Let's talk about the "congressional investigation" conducted by the General Accounting Office, which consumed many, many hours of our staff time. All the issues investigated occurred before the current chairman, Adm. James D. Watkins (Ret.) and Polly Gault, executive director, took those posts. What was the GAO's most damning finding? That instead of the 15 days' requisite notice of meetings in the Federal Register, the commission had met the standard for only four meetings. Once we gave only 14 days' notice and another time 8 days', "with no explanation of the reason for the short notice." We stand accused. But so should Anderson for branding us with this probe without reporting its completion two months ago. Journalistic violation No. 3.
Anderson also took a hack at our preliminary report of last Dec. 2 (filed five days early), which he said was filed "without a discussion by the full group." In fact, every commissioner and senior staff person contributed to that report.
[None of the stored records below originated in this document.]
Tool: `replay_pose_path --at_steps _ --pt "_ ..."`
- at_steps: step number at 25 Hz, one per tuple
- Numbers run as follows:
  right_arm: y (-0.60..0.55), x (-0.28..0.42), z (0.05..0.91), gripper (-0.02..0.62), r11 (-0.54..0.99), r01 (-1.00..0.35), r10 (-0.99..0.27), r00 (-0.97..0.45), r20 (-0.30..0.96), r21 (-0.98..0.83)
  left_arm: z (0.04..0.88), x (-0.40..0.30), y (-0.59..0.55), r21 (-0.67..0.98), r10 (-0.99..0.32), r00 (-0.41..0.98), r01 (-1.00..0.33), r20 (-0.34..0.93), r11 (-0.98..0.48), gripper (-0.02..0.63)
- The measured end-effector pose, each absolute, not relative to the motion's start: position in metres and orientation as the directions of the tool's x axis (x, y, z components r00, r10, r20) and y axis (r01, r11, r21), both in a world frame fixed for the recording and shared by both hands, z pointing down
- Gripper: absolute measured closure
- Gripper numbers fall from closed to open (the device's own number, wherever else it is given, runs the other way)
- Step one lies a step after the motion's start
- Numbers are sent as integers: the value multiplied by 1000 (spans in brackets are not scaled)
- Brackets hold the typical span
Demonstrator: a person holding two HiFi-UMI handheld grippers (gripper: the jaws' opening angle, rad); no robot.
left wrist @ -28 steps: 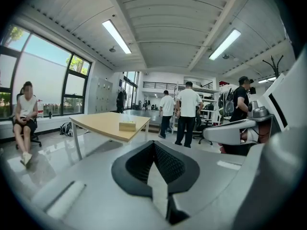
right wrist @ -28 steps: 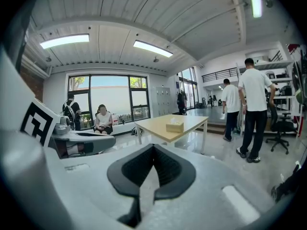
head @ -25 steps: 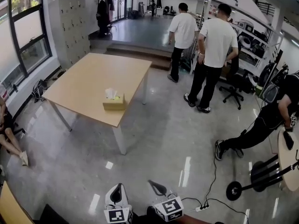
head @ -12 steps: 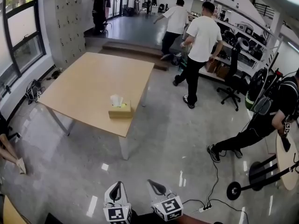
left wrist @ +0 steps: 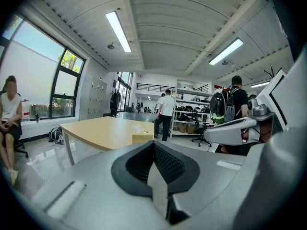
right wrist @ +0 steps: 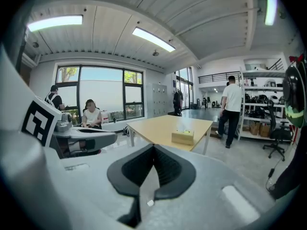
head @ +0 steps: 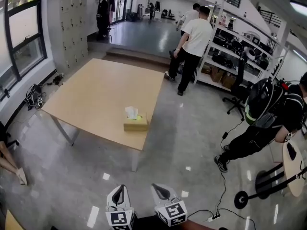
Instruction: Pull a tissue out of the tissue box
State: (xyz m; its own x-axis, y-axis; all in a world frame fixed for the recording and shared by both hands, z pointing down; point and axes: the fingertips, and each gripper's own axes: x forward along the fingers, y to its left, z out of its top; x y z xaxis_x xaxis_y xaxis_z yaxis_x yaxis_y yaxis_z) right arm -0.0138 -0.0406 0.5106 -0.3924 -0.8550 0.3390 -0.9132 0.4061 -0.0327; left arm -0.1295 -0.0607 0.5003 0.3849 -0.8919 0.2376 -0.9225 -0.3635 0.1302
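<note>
Grey left gripper [head: 119, 191] and right gripper [head: 159, 190] both closed, empty; tan cardboard tissue box [head: 135, 124] well ahead, on light wooden table [head: 91, 97]

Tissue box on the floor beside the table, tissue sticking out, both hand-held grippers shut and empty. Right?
No: the head view shows the tissue box standing on the table, near its front edge. The tissue does stick out, and the left hand-held gripper and right hand-held gripper are shut and empty.
</note>
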Motion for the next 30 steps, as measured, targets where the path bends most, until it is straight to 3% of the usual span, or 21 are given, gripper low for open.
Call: replay_pose_path --at_steps 16,30 --pt "-141 -59 535 604 465 -883 -808 -453 378 -66 514 -193 -136 105 -920 268 -963 286 -248 588" --pt "-348 -20 548 604 490 -869 -777 -468 421 -61 530 -150 -323 20 -929 240 -969 282 -245 588"
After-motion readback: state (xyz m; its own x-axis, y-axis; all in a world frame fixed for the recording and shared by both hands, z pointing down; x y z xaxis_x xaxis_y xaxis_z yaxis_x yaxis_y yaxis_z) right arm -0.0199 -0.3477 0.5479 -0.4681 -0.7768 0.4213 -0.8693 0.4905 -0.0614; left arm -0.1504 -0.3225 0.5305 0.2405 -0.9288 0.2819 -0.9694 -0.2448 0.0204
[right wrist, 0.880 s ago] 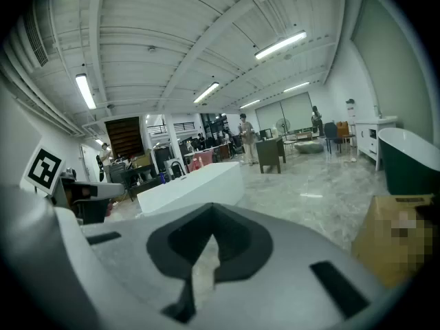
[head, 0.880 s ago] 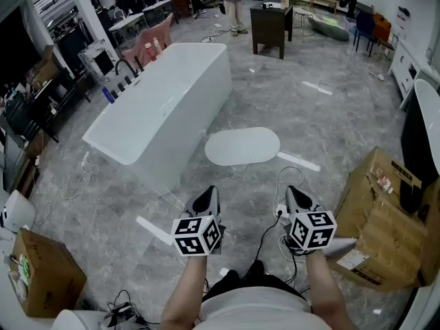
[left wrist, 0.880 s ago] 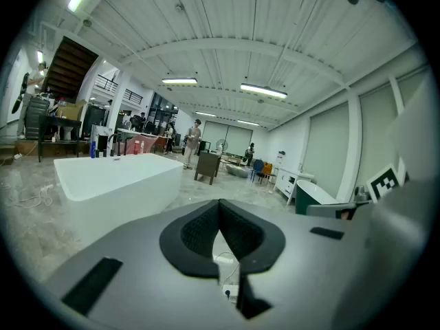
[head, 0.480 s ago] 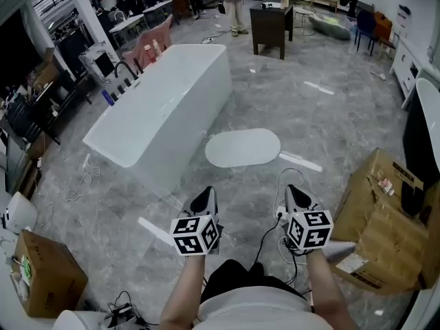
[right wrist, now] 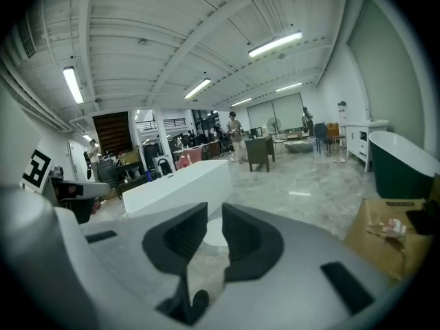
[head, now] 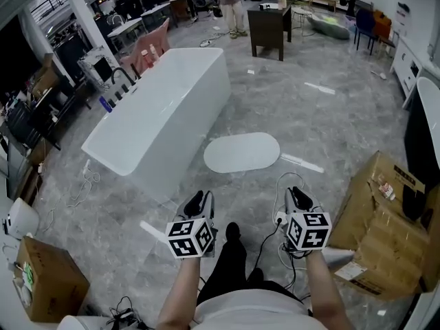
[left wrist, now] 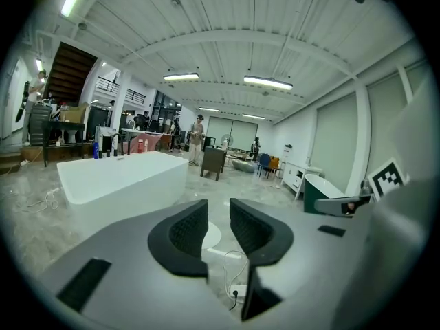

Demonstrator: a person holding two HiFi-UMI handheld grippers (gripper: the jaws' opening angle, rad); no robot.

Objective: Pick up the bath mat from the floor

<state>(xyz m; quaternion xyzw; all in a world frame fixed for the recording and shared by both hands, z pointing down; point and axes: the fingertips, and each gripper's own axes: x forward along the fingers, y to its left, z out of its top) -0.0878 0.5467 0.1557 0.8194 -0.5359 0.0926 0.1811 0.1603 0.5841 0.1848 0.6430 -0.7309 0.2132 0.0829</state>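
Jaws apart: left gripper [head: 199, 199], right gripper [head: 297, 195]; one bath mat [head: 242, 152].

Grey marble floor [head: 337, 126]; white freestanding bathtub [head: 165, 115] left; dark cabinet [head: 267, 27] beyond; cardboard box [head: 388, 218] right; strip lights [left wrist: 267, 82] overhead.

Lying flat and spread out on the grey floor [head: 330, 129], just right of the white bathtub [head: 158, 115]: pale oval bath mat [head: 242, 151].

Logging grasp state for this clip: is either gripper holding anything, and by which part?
Nothing is held. The left gripper and right gripper have empty jaws slightly apart; the bath mat lies on the floor ahead.
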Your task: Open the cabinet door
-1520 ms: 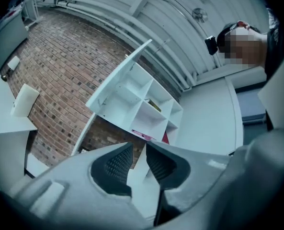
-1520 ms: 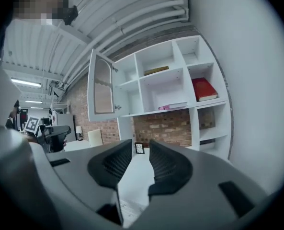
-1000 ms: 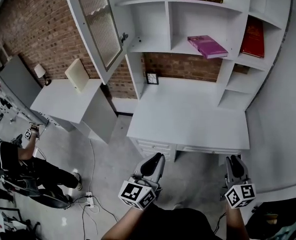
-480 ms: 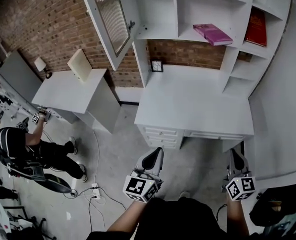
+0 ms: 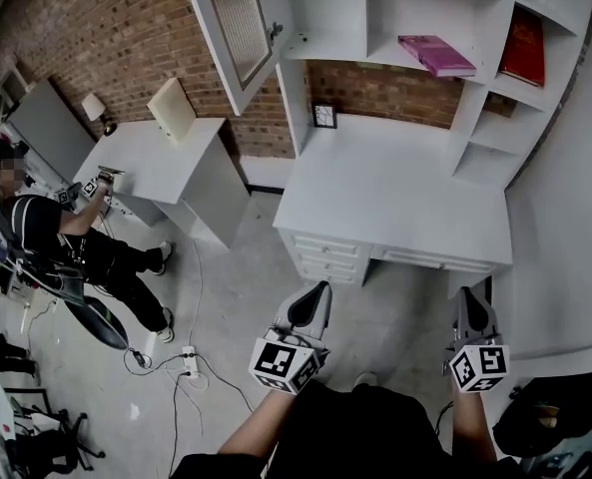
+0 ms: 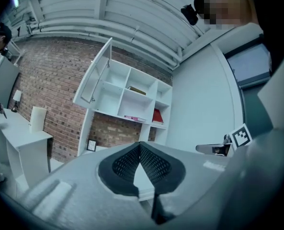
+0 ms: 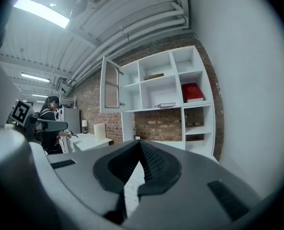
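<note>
One pink book (image 5: 436, 55), one red book (image 5: 527, 48) on cabinet shelves (image 5: 361, 8); left tool (image 5: 318, 289) and right tool (image 5: 471, 295) closed, empty

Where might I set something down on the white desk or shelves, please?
The desk top is bare except the small frame in its back left corner. The low cubbies at right are empty. The pink book and red book occupy their shelves.

Mock study set up in a lab hall.
Brick wall (image 5: 106, 38), white desk (image 5: 395, 208) and bookshelf (image 5: 488, 68) sit under bare ceiling pipes (image 7: 132, 30); cables (image 5: 191, 367) trail over the concrete floor (image 5: 246, 287).
</note>
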`<state>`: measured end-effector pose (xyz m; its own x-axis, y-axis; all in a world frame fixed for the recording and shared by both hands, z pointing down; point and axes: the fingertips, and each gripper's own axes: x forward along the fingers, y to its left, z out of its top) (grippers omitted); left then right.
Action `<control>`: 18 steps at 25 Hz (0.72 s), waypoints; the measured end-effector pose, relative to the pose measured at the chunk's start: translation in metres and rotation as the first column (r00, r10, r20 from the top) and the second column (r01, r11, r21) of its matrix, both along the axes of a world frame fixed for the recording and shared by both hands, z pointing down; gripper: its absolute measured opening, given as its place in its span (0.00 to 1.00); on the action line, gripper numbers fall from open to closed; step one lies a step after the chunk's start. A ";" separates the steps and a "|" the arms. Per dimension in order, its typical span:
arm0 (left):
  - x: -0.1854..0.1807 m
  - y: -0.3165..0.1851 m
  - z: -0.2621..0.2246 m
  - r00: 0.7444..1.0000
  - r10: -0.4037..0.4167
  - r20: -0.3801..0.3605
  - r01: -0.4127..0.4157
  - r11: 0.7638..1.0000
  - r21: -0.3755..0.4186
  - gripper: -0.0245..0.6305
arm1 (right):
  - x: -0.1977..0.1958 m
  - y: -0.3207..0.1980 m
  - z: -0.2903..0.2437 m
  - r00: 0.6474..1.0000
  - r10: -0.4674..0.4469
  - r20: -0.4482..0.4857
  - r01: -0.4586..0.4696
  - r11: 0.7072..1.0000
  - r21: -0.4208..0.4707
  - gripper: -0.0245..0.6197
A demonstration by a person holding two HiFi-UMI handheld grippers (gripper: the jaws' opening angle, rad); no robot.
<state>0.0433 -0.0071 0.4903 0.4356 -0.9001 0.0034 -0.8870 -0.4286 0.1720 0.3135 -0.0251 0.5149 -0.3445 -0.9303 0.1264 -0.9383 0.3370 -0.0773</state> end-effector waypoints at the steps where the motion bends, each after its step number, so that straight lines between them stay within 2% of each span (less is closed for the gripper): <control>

What was the response to this report, considering the expectations created by the roasting we took in our early days? "Few had thought that the commission would get so far so fast" (Time); "The AIDS commission's first report was something of a surprise . . ." (San Francisco Chronicle); "Excellent," said Dr. Mathilde Krimm, chairperson of the American Foundation for AIDS Research, on CBS Dec. 3. What are we up to, journalistic violation No. 4?
We have to stop somewhere, so let's close with Anderson's silly "secrecy" charge. Too bad he failed to attend the hearing he quoted from, where Adm. Watkins testified before Sen. John Glenn about the federal law that governs our operation. He would have heard wide agreement that no public body in Washington operates in as much "sunshine" as our commission.
In fact, we have had days and days of testimony and so far heard from more than 300 witnesses, all in public session, well covered by the media. Our offices are public and anyone is free to look at our files and our methods. I wonder how Anderson's investigative techniques would hold up under similar scrutiny, judging from this latest result? -- Thomas D. Brandt The writer is director of communications for the Presidential Commission on the Human Immunodeficiency Virus Epidemic.